Drug Metabolites Produced In Vivo Promote Clearance of Human Platelets by Metabolite-Specific Antibodies in NOD/Scid Mice.

Abstract 2408

Poster Board II-385

Drug-induced immune thrombocytopenia (DITP) is a recognized complication of many different medications. Often, drug-dependent, platelet-reactive antibodies (DDAbs) can be detected in such patients but, not uncommonly, they appear to be absent. An important reason for this is that a metabolite of the primary drug can cause sensitization; in such cases, a DDAb can be detected only if the appropriate metabolite is used in testing. Since most drugs have multiple metabolites that are not readily available, serologic identification of a metabolite-specific DDAb can be a difficult task. Animal models have been of limited value for studying immune destruction of human blood cells because of their rapid destruction by xenoantibodies. We have shown that immune clearance of human platelets by human antibodies can be studied in the NOD/SCID mouse, which lacks immunoglobulins, including xenoantibodies (Thromb Haemost. 2007; 5 Suppl 1:305-9) and have now begun studies to determine whether this model can be used to identify metabolite-specific antibodies in patients with apparent DITP in whom a DDAb cannot be detected.

In preliminary studies, we showed that rapid clearance of circulating human platelets results when an animal previously infused with a DDAb specific for quinine or sulfamethoxazole is challenged by intraperitoneal (IP) injection of the appropriate drug. We then infused mice with platelets and a DDAb from a patient previously shown (Blood 109:3608, 2007) to be sensitive to acetaminophen glucuronide, a major metabolite of acetaminophen, and challenged the animal with acetaminophen. Platelet survival at 24 hours averaged 19% in animals given acetaminophen vs 80% in those given buffer alone (p =0.01). Sensitivity to the glucuronide metabolite of the NSAID naproxen can also cause severe DITP (Blood 97:3486, 2001). In a second study, we infused serum from a patient who experienced acute thrombocytopenia while taking naproxen but had no detectable naproxen-specific antibodies and challenged the animals with naproxen or buffer. Platelet survival at 24 hours averaged 26% in animals given naproxen and 111% in those given buffer only (p =0.01). Similar findings were made with serum from a second patient studied only once to date.

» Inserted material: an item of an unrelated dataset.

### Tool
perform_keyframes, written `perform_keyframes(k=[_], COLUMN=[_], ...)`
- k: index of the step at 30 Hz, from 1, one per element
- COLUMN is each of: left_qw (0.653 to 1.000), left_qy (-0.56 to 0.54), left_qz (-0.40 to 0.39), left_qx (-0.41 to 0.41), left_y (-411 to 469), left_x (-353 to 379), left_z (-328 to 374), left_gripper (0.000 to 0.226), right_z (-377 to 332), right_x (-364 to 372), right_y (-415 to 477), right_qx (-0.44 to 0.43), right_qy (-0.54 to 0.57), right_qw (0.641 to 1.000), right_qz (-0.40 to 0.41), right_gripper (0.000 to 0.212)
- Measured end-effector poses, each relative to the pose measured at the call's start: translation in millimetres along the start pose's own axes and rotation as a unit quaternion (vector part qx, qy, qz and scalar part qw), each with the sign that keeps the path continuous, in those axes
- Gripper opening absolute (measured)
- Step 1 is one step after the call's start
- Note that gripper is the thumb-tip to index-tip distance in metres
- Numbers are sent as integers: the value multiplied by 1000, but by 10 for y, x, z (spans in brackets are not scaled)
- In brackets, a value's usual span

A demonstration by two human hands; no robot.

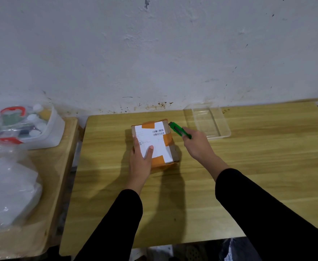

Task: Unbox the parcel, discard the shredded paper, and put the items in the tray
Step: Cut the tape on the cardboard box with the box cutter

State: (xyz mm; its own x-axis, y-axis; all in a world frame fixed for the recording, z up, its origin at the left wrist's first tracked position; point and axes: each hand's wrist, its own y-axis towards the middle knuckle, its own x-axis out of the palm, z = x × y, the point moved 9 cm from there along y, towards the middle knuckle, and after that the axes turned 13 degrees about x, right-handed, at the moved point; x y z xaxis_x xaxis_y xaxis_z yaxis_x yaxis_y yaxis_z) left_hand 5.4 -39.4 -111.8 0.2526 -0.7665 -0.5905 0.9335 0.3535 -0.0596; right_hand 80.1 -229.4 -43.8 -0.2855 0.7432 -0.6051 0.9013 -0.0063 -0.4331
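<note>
The left hand [142,159] lies flat, fingers spread, on the white label of the cardboard parcel [155,143], mid-table toward the far edge. The right hand [196,145] is wrapped around a green plastic box cutter [179,129], its tip at the parcel's far right corner. A clear rectangular plastic tray [208,122] sits by the far edge of the wooden table [248,166].

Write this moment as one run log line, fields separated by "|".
left hand steadies parcel | right hand holds cutter at far corner | parcel taped | tray empty
</note>
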Motion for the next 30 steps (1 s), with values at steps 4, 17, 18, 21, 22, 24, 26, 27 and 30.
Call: perform_keyframes(k=[4,17,18,21,22,24,26,27,30], left_qw=[1000,1000,1000,1000,1000,1000,1000,1000,1000], left_qy=[-9,9,9,2,-2,-7,-9,-11,-20], left_qz=[0,-2,-2,-5,-5,-4,-3,-3,-3], left_qx=[1,-2,-1,0,0,1,3,5,10], left_y=[6,-1,-1,-7,-7,-6,-5,-6,-1], left_x=[-1,4,4,10,10,8,6,4,9], left_z=[-16,-8,-6,-3,-2,-4,1,8,12], left_gripper=[72,70,70,70,70,71,71,71,70], right_z=[22,70,59,14,-4,-40,-68,-78,-97], right_x=[-15,-3,-1,4,5,9,13,15,25], right_y=[-27,-22,-7,43,57,74,90,100,149], right_qx=[11,17,17,18,19,18,15,14,11], right_qy=[54,81,80,76,77,77,68,62,38], right_qw=[998,997,997,997,997,997,998,998,999], right_qz=[-8,-7,-5,-5,-6,-7,-6,-5,-2], right_gripper=[34,32,30,30,30,31,30,30,30])
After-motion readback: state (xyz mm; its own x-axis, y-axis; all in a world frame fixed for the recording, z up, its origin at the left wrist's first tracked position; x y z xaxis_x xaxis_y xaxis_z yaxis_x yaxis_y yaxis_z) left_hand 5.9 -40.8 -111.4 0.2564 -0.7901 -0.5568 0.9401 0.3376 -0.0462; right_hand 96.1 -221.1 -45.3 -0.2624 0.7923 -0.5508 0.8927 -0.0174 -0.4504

The findings show that NOD/scid mice produce metabolites of acetaminophen and naproxen for which human antibodies that cause DITP are specific and that these metabolites accumulate in the animal's circulation at levels high enough to promote platelet destruction by metabolite-specific DDAbs. Although drug metabolism can be species-specific, certain metabolic pathways, including those involved in glucuronide conjugation, are shared by humans and mice. Thus, the NOD/scid model may prove useful for documenting the presence of metabolite-specific antibodies in patients with cytopenias caused by sensitivity to drug metabolites and for studying other aspects of drug sensitivity.